A Appendix

A.1 QB Model

A linear model was deemed sufficient for predicting a the PFF grade for a quarterback in a given seasons using past data. For a given quarterback and season combination \(i\), we have:

\(grade_{i} = \beta_{int} + \beta_{1}smoothGrades_i + \beta_{2}draftPick_i + \beta_{3}prevAttempts_i + \epsilon_i\)

where \(smoothGrades_i\) refers to a the weighted average of the grades a quarterback has received in previous seasons with more recent seasons weighted more heavily using a smooth exponential decay function with \(decay = 0.3\). A prior number of attempts of league average quarterback play was added to each grade outputted by the decay function. \(prior = 1500\) was chosen to minimize error through LMRSO CV.

A.2 Two Point Chart

The (very) naive two point decision making models assumes that teams go for two when the score differential is one of the following during the period between the touchdown and point after attempt:

Two Point Conversion Score Differentials 19, 12, 5, 4, 1, -2, -9, -10, -16, 17, -18

A.3 GBM for \(P_{stopped}\)

This GBM predicts the probability of the clock stopped on a given play by using the variables listed in the table below.
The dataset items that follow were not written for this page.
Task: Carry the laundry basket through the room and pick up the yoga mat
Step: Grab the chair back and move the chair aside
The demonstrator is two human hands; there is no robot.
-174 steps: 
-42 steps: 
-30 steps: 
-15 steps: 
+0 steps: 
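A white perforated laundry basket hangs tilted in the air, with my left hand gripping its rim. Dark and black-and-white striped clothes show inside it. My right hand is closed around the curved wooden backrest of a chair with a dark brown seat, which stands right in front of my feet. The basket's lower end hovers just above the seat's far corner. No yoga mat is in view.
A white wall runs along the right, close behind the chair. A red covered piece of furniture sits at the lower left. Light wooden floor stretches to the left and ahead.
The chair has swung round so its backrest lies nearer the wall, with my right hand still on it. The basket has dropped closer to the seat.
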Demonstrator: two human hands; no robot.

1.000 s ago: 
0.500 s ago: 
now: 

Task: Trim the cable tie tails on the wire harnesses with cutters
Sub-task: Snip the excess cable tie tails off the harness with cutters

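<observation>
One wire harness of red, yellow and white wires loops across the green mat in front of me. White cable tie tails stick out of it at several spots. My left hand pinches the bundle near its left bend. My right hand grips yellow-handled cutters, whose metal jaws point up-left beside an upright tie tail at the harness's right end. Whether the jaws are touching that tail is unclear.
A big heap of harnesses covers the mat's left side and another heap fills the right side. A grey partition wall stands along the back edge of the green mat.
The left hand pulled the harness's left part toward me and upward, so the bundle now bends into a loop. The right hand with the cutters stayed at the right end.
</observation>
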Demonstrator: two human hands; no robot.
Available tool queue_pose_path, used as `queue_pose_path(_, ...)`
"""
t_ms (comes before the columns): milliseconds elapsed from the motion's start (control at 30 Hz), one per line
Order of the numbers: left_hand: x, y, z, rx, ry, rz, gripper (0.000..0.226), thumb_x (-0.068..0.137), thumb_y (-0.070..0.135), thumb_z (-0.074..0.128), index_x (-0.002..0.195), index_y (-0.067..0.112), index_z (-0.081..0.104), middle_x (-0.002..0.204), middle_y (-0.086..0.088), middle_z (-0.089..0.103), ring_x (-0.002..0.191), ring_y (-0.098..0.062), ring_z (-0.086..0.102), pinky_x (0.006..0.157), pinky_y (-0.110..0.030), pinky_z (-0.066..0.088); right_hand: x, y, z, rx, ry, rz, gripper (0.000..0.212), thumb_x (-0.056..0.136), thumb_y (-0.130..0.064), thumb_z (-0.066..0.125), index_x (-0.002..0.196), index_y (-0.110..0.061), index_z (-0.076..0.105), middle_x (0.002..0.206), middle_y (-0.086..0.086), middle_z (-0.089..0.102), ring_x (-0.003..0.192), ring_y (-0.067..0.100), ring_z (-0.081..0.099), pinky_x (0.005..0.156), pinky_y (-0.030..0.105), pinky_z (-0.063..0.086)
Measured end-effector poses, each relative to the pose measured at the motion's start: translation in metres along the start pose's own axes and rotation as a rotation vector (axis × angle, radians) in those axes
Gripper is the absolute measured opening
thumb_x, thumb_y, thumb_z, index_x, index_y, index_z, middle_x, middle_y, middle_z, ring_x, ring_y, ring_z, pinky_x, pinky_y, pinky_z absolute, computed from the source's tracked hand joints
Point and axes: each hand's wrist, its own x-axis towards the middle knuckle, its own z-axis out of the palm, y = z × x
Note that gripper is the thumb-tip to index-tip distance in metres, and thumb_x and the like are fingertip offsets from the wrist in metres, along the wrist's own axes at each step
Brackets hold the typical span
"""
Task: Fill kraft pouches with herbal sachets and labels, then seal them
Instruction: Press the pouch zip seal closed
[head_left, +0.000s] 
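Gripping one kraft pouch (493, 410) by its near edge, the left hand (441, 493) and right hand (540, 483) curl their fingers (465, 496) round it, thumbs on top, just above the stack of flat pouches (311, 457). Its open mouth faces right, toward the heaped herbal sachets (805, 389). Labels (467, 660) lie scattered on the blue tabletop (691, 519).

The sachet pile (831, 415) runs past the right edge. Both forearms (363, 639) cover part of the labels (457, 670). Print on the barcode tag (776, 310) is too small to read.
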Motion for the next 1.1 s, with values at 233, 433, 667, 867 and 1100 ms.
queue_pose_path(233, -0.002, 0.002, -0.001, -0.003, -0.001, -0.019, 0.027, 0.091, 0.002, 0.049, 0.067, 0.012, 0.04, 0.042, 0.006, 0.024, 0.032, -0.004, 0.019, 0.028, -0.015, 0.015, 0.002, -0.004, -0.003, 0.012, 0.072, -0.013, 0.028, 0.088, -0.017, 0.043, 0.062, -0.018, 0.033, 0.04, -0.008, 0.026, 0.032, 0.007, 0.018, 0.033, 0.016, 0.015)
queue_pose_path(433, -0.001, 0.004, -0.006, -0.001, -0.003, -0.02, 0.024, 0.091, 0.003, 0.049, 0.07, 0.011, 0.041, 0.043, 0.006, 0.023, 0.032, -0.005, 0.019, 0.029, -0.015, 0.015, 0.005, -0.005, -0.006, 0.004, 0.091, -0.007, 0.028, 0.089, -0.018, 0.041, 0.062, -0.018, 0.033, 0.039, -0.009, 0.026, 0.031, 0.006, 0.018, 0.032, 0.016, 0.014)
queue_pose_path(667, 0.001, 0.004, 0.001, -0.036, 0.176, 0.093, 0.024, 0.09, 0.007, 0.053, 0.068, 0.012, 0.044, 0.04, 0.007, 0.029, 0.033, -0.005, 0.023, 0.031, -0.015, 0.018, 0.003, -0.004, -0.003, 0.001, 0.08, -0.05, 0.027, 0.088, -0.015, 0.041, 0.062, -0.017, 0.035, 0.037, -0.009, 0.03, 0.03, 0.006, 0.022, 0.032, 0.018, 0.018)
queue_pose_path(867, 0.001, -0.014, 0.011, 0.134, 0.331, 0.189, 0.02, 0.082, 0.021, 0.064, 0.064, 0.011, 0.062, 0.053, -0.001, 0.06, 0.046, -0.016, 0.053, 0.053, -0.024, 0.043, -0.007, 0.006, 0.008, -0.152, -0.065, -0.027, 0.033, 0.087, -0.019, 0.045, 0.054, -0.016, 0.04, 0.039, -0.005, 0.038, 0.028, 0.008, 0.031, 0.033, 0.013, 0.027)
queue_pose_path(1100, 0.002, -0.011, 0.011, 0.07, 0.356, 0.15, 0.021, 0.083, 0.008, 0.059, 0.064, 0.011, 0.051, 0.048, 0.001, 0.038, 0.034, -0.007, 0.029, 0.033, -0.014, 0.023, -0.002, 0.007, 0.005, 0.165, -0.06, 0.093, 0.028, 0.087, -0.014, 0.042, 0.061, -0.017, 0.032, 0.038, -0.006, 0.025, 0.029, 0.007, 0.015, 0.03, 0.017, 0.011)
The value for each variable is the value for the variable at the previous kickoff to account for that face that this model has to predict the probability of the clock stopping not just for the current play but also for some number of plays in the future despite being unable to update other information. The model uses the shrinkage parameter \(l = 0.02\), an interactions depth of two and \(1000\) trees.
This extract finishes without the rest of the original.